◆ **WORK ORDER**: In the entries, find all lines that hold the word "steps" and copy them.

(Source data)
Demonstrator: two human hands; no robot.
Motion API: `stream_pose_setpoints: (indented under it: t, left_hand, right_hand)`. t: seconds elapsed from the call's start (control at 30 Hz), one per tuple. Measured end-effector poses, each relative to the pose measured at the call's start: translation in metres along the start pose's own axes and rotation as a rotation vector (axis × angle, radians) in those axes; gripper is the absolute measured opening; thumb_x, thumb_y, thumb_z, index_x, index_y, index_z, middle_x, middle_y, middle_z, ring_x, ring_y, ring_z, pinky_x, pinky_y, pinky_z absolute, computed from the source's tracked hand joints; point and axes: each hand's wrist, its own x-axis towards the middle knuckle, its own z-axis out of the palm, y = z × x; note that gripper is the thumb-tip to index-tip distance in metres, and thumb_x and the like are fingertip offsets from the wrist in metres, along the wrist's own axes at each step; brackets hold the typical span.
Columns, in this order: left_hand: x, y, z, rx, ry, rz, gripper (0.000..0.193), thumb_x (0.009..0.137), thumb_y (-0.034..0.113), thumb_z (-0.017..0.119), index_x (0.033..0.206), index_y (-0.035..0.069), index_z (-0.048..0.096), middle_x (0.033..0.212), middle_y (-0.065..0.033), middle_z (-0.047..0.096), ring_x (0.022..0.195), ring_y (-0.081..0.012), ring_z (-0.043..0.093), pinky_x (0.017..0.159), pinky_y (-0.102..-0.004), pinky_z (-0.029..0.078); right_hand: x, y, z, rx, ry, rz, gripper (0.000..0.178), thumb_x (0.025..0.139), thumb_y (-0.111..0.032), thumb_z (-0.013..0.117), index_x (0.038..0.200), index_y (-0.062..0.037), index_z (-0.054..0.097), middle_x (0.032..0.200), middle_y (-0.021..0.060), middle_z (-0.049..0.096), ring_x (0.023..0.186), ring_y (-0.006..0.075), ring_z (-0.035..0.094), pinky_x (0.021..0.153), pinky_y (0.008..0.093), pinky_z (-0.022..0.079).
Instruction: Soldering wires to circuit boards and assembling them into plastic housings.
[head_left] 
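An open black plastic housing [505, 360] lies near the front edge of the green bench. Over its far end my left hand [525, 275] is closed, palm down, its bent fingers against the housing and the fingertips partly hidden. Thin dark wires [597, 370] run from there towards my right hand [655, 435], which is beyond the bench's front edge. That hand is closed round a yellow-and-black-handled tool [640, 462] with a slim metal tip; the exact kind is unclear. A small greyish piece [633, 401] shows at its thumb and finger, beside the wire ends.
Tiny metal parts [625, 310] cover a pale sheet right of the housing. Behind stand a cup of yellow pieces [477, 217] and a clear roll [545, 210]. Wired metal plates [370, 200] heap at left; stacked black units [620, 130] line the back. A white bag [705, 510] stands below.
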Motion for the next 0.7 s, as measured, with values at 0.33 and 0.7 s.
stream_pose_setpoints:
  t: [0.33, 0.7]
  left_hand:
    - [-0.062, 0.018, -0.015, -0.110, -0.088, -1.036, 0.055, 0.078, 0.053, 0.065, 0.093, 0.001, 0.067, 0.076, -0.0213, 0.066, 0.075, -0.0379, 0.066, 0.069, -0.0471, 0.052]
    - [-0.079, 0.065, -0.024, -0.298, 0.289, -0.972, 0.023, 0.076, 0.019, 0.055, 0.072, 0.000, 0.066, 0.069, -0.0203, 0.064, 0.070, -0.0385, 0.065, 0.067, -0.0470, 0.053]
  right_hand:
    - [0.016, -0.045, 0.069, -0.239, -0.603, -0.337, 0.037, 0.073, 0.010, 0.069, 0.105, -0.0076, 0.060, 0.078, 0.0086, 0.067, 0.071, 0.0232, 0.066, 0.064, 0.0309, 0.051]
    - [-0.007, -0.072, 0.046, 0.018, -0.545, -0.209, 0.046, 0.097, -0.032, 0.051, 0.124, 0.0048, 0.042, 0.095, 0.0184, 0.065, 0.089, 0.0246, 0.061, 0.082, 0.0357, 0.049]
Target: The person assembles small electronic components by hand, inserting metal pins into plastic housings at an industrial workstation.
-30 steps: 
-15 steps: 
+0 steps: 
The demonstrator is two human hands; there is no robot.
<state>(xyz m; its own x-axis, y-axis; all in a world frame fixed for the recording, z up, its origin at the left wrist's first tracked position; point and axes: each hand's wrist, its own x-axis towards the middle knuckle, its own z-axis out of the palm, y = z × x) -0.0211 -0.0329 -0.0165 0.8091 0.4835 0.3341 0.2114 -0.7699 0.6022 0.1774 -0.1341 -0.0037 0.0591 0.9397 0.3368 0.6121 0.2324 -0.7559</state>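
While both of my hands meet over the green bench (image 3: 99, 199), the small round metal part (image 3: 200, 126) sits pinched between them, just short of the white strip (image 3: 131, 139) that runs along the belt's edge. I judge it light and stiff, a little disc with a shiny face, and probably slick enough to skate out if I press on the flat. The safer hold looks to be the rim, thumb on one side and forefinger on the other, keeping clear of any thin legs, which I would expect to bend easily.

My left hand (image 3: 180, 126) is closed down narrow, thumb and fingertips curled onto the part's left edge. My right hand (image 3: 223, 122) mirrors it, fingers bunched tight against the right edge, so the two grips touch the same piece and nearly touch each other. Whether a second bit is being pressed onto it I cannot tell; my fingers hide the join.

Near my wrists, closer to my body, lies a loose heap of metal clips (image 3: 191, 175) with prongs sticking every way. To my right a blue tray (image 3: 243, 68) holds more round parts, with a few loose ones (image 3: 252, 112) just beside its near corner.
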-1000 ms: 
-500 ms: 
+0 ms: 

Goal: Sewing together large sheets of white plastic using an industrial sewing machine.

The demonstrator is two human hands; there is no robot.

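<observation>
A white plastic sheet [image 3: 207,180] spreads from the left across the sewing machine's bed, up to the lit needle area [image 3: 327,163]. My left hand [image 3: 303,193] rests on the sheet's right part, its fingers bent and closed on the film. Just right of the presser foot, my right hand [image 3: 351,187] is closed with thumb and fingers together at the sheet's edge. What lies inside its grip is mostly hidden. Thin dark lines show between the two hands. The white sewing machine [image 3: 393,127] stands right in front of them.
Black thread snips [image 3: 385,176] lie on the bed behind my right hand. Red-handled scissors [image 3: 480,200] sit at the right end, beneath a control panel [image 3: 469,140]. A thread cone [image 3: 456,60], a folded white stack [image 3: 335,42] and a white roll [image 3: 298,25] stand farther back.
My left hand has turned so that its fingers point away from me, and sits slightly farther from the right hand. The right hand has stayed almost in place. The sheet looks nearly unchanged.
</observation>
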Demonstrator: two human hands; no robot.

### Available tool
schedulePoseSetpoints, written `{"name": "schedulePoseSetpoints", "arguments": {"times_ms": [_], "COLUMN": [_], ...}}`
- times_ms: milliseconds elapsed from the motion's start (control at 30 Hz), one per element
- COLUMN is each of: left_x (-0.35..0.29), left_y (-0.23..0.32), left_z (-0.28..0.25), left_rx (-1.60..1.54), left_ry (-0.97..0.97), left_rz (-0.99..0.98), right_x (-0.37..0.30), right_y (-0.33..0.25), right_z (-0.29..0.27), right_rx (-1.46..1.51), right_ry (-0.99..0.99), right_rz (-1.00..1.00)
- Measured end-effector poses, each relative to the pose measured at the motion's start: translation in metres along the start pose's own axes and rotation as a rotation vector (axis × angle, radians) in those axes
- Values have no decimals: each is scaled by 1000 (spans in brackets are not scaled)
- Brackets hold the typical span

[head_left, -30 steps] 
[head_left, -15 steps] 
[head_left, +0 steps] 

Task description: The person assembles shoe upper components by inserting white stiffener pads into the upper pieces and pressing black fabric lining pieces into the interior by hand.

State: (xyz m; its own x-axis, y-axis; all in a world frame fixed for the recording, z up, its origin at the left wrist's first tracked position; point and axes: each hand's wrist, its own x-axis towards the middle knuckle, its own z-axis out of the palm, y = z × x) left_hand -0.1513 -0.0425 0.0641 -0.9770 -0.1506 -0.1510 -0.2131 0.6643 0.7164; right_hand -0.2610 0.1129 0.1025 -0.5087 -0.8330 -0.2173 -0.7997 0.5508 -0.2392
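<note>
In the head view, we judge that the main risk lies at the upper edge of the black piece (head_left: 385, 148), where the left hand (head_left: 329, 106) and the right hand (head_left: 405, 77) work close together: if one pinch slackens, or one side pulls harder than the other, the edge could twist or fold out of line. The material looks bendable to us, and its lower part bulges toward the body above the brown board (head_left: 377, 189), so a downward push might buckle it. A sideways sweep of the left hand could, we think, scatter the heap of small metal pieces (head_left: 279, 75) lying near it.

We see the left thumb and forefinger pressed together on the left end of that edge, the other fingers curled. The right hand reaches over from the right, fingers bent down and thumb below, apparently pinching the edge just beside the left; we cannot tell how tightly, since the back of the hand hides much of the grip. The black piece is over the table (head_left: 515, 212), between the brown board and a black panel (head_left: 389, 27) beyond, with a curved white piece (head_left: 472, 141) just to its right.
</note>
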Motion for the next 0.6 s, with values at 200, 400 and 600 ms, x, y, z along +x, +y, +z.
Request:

◆ **RESULT OF THIS EXERCISE**:
-30 steps: 
-15 steps: 
+0 steps: 
[head_left, -30 steps] 
[head_left, -15 steps] 
[head_left, +0 steps] 

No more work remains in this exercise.